Then there’s “Anthem,” a tender love song that opens as an acoustic ballad, and really showcases Evans’s vocals plus the band’s ability to harmonize behind him. Lord takes a big Bach-influenced fugue of a break midway through (complete with string quartet), which this band nerd enjoyed back in the day — and it still works, I think. This track is second only to “Kentucky Woman” in Spotify streams from the album. The two weakest tracks are the opener “Listen, Learn, Read On,” and a similarly mystical ditty “The Shield.” “Listen, Learn,” from which the album gets its name in references to the Welsh tales of the Bard of King Arthur’s Court, has a four on the floor beat and production that’s treble heavy, with too-deep reverb on Evans’s vocals in an attempt to make the silly lyrics sound profound. “The Shield” at least lacks the excess reverb, but it never really gets off the ground either lyrically or musically. Album filler, except for Blackmore’s guitar solo.
But the band’s arrangements of the covers are not to be overlooked. In addition to that lengthy intro to the Beatles song, they totally turn Neil Diamond’s folksy bop into a guitar-driven rocker, Blackmore inventing a fuzzed-out lick and Evans throwing himself into the vocals. And the 10-minute “River Deep, Mountain High” that ends the album is a thing of wonder, from its “Also Sprach Zarathustra” intro to its driving finale.

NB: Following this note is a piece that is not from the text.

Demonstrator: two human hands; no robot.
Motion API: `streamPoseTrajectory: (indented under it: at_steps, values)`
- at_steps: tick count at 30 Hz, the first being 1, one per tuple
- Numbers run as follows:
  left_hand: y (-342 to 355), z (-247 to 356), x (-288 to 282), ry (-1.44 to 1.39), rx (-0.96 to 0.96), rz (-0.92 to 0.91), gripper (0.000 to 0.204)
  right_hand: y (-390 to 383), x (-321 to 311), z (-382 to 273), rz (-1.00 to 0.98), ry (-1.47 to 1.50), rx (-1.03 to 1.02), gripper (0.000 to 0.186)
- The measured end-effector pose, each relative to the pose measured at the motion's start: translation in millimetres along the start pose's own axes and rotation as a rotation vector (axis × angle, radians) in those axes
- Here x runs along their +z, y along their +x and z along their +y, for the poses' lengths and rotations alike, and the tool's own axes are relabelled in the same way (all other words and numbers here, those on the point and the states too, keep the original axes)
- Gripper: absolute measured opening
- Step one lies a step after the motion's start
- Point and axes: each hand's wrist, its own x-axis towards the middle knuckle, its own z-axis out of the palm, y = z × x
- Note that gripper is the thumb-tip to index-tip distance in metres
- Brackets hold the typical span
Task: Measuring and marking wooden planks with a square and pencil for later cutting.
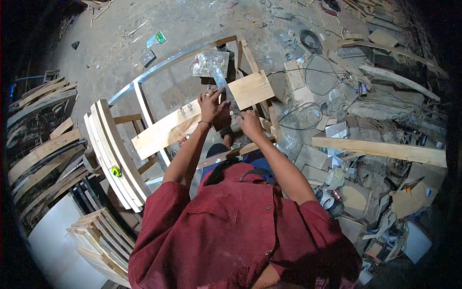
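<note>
Over the middle of a wooden frame, my left hand (214, 107) reaches forward, fingers bent and partly apart. Just beyond its fingertips is a flat grey strip (219, 78); I cannot tell if they touch. My right hand (250, 124) is closed, and a small thing at its fingertips is too small to name. Ahead of it, a rectangular pale board (250, 90) rests on the right side of the frame (163, 63). A longer plank (166, 131) lies to the left of my left hand, with a few small metal pieces (183, 110) on it.
A stained square plate (211, 64) stands inside the frame's far side. Curved wooden slats (118, 154) lean at the left, with a yellow-green tape measure (116, 171) on them. At the right are a long beam (380, 150), a cable (308, 126) and scattered offcuts.
</note>
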Motion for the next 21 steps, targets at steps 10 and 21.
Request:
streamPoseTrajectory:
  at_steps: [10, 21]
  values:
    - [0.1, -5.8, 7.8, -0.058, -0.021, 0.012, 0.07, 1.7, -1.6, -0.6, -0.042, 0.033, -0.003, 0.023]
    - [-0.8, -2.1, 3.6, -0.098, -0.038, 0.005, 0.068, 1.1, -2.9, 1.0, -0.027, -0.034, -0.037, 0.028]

Book of Taliesyn was definitely of its time, and this was not the version of Deep Purple that went on to mega-stardom with a string of hits that started with “Smoke On The Water.” But there are a lot of ideas here that were fresh at the time, some remarkable arrangements, a rhythm section capable of working a deep groove, and two extraordinary soloists in Lord and Blackmore. I don’t know whether I’d like it much if I heard it for the first time now, but it’s a romp down memory lane that those who were fans at the time don’t have to view as a guilty pleasure.